El conflicto se originó tras la ruptura de una relación de apenas siete meses en 2020. Ante la negativa de aceptar el final del vínculo, la mujer inició una campaña de desprestigio en Facebook, Instagram y WhatsApp.
Entre las acusaciones, utilizaba términos como «estafador», «coimero» y «golpeador de mujeres», además de recurrir a insultos despectivos sobre la intimidad y el aspecto físico del hombre, tales como «chizito», «cornudo» y «pito corto». El hostigamiento no se limitó al ámbito virtual; la mujer llegó a presentarse en la comisaría donde trabajaba el afectado para increparlo frente a sus colegas.
Las consecuencias para el uniformado fueron severas, derivando en un cuadro depresivo que lo obligó a tomar licencia psiquiátrica. Además, el escrache social afectó su carrera profesional, provocando la apertura de sumarios administrativos y frenando sus posibilidades de ascenso durante tres años. En el proceso judicial, los abogados defensores lograron demostrar que incluso las denuncias por violencia de género interpuestas por la mujer eran falsas, lo que derivó en el archivo de dichas actuaciones.

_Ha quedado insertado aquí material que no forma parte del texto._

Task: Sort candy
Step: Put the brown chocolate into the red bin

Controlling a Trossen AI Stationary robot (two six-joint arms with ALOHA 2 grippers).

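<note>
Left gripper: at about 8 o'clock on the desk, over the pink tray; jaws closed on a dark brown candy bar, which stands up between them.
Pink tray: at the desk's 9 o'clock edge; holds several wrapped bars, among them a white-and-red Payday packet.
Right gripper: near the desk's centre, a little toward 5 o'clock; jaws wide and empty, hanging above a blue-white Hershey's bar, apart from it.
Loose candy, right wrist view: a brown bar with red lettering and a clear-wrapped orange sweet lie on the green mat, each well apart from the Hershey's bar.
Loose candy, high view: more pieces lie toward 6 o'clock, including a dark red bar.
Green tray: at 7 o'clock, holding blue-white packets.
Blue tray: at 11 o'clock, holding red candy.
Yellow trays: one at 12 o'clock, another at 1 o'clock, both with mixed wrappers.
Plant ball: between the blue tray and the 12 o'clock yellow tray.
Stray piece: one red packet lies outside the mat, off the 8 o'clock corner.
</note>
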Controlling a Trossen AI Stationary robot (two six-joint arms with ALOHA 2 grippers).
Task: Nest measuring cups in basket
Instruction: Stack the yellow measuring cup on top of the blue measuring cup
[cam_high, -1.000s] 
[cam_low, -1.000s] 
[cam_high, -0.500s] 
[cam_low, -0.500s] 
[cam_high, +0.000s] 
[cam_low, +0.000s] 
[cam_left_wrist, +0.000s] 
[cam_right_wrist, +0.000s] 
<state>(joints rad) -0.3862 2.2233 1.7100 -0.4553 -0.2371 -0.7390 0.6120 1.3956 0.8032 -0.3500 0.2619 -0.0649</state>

El fallo establece que la indemnización, que originalmente era de 4 millones de pesos, asciende hoy a 30 millones debido a la actualización por intereses. Asimismo, la condena incluye medidas reparatorias adicionales: la mujer tiene un plazo de diez días para eliminar todo contenido difamatorio, publicar un extracto de la sentencia en sus propias redes sociales y permitir que el Poder Judicial haga lo mismo en su sitio oficial. En caso de incumplimiento, se le aplicará una multa diaria de 100.000 pesos.
Este caso sienta un precedente fundamental en el derecho informático argentino, reforzando la idea de que internet no es un espacio de impunidad. La magistrada fundamentó su decisión en el principio constitucional de no dañar a terceros, resaltando que el honor y la imagen personal deben ser reparados ante ataques que, en casos extremos, pueden llevar a las víctimas a situaciones irreversibles. Por su parte, el policía afectado, quien recientemente fue padre, expresó que el fallo demuestra que los derechos y obligaciones son iguales para todos los géneros.